▶ ASSIGNMENT
What lines in the entries below contain the word "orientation"? Copy all of them.
*** EXERCISE INPUT
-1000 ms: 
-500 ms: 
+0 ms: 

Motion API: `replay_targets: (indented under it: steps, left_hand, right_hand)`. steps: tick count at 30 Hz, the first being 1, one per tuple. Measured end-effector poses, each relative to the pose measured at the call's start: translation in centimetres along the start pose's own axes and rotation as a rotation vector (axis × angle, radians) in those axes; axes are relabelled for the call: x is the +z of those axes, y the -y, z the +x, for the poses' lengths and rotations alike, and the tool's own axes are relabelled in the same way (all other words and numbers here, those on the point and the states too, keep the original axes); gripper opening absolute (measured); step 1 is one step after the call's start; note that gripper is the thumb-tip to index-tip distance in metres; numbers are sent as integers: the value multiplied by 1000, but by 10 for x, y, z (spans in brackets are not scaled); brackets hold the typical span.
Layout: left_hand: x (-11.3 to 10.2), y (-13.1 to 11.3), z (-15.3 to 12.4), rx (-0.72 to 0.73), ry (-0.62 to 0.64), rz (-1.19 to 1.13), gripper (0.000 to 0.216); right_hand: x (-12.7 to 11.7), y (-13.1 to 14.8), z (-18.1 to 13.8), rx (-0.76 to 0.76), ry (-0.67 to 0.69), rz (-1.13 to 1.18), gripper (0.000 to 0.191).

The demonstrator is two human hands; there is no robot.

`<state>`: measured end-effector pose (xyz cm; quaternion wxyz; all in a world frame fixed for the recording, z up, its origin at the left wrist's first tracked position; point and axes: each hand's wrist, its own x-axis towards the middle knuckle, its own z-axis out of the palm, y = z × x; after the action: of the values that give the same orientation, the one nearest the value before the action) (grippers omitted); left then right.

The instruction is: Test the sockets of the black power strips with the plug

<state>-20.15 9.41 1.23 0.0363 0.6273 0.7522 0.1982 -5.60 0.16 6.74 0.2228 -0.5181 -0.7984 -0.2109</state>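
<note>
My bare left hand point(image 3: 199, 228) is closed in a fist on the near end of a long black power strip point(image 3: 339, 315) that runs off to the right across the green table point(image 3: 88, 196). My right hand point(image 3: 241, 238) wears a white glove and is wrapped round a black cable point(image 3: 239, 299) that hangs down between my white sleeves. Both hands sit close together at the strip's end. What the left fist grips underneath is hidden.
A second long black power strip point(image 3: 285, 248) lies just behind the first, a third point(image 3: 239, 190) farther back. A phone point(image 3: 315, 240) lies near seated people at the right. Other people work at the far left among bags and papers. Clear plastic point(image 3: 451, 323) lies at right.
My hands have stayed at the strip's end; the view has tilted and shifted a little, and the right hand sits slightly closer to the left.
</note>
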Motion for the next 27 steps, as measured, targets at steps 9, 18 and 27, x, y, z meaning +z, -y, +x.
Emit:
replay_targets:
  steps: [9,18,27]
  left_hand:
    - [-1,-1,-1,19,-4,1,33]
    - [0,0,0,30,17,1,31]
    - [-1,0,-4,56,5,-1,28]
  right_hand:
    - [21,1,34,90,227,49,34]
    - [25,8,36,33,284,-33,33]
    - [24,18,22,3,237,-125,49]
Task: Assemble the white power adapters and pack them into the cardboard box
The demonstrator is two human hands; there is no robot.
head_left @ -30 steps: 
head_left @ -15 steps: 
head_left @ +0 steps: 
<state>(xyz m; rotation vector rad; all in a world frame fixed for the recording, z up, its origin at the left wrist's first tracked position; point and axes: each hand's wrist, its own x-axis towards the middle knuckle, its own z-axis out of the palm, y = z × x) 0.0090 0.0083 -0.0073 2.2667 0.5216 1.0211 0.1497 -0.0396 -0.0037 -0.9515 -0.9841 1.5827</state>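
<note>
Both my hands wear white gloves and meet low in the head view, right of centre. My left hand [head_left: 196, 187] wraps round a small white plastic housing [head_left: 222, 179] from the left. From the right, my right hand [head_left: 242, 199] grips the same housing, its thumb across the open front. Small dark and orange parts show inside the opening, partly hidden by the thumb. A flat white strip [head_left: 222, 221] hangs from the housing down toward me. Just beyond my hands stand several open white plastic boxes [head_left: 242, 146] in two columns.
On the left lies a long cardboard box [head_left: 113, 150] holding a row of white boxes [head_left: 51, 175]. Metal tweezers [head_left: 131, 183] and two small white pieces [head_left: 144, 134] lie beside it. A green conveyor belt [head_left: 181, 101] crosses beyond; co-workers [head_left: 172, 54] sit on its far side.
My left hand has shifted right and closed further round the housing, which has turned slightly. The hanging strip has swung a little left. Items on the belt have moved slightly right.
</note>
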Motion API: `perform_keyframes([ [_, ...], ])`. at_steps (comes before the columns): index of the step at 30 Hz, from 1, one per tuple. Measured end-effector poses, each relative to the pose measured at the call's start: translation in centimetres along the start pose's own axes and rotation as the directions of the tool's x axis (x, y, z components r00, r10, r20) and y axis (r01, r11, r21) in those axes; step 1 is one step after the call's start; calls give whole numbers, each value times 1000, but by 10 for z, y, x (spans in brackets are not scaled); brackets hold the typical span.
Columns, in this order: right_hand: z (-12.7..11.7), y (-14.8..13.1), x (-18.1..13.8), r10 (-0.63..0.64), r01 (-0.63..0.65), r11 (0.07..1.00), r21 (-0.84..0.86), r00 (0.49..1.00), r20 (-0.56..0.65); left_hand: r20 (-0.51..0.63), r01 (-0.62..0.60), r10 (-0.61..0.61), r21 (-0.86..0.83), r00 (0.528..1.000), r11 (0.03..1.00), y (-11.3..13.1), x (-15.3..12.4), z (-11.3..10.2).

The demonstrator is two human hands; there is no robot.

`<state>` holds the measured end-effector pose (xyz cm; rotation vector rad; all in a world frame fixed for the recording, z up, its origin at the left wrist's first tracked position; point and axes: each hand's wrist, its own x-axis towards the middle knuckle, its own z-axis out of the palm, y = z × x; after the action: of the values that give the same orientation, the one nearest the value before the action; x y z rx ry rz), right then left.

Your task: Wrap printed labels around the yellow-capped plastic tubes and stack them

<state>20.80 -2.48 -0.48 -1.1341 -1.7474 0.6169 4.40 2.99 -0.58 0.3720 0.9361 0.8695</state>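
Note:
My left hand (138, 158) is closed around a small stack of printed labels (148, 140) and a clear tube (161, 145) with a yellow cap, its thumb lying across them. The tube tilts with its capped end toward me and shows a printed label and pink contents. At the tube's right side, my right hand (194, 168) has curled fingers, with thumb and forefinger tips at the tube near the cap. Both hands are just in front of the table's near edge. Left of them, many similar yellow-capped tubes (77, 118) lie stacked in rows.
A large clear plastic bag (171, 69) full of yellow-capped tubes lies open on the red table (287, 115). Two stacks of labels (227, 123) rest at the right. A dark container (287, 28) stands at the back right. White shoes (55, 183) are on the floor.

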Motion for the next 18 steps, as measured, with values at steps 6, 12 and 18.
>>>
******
▶ RESPONSE TO THE EXERCISE
`<state>`: measured end-effector pose (xyz cm; quaternion wxyz; all in a world frame fixed for the recording, z up, its origin at the left wrist's first tracked position; point and axes: each hand's wrist, its own x-axis towards the middle knuckle, its own z-axis out of the palm, y = z × x; after the action: of the values that give the same orientation, the one nearest the value before the action) (grippers omitted); left then right.
`<state>` holds the measured end-effector pose (xyz cm; rotation vector rad; all in a world frame fixed for the recording, z up, its origin at the left wrist's first tracked position; point and axes: each hand's wrist, its own x-axis towards the middle knuckle, its own z-axis out of the palm, y = z × x; after the action: of the values that give the same orientation, the one nearest the value before the action; x y z rx ry rz), right then left.

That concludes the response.